BEA pours Liquid Data

BEA Systems Inc. on Monday will unveil Liquid Data for WebLogic, a product that provides real-time access to data aggregated from multiple sources.

Functioning with the company’s WebLogic Server 7.0 application server, the product fits in with BEA’s intentions to become a leader in enterprise integration, according to company officials.

“Liquid Data for WebLogic is a product for real-time data access and data aggregation,” said Pavey Purewal, senior manager for integration product marketing at BEA, in San Jose, Calif. “It’s really providing information visibility into front-end applications and for taking data from multiple, disparate data sources and combining them.”

Liquid Data can be used for functions such as customer service and portal applications, Purewal said.

BEA, she said, aims to solve issues of integration, mainly cost and complexity and unifying organizational “silos” of information. “We’ve got a common platform that unifies the task of application development and integration,” Purewal said.

Inner workings of Liquid Data include using XML as its language for describing relationships between data, and use of XQuery as a query language, said Ajey Patel, senior director of product management in the new technologies division at BEA. To assist with accessing information from systems such as mainframes, BEA offers adapters for system connectivity.

Liquid Data utilizes WebLogic Server’s security, scaling, clustering, and database connection pooling features.

“Our value proposition to IT is to provide a systematic way of accessing enterprise data where data can be pulled in real-time from all the operational systems,” Patel said.

Liquid Data provides an abstraction layer on top of data sources, according to BEA.

Analyst Michele Rosen, of Framingham, Mass.-based IDC, said Liquid Data “certainly fills a gap in BEA’s strategy in that they didn’t really have anything previously to address data integration.”

Liquid Data will compete against projects emerging from IBM’s Xperanto technology, Rosen said.

“It definitely keeps [BEA] competing successfully with IBM from a checklist perspective,” she said.

However, IBM could be at an advantage because it has its own DB2 database technology to leverage for integration products while BEA has no database, Rosen said.

But Patel contended customers would rather buy integration software from a neutral company that is not a database vendor.

Initially, Liquid Data can connect to database applications, Web services and XML files and access structured and unstructured data.
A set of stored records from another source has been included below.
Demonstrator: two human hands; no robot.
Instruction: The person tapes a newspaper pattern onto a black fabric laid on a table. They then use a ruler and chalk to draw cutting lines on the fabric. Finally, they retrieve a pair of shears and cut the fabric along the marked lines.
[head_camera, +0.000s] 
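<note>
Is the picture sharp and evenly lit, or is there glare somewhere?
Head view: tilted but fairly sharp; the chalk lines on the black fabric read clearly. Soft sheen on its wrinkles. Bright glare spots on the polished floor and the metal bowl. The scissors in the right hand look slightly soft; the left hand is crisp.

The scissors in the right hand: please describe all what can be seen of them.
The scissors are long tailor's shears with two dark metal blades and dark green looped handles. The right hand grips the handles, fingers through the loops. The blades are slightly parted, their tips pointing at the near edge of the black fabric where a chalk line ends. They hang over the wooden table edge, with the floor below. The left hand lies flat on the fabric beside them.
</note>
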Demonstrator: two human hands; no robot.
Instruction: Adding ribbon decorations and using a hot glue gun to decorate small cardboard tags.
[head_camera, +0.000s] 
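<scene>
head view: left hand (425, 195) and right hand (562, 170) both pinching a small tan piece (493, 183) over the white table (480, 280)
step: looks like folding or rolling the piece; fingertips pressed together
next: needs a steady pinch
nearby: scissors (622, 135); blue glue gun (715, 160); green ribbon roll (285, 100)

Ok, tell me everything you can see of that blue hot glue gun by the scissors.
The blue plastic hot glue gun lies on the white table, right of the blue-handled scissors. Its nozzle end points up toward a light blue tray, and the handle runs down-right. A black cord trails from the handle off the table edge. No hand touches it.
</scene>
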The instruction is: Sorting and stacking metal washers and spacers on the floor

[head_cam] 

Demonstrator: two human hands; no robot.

Within the next six months, BEA expects to expand the product to include access to unstructured content from content management systems from vendors such as Documentum and Interwoven.

A typical beta project with Liquid Data has taken about two to three weeks for integrating three to five data sources.

Available Monday, the product costs US$25,000 per CPU, with a typical deployment involving two to four CPU. Liquid Data will work on WebLogic-supportive operating platforms, starting with Sun Microsystems Solaris and Microsoft Windows NT initially and expanding to Hewlett-Packard HP-UX, IBM AIX and Linux in mid-December.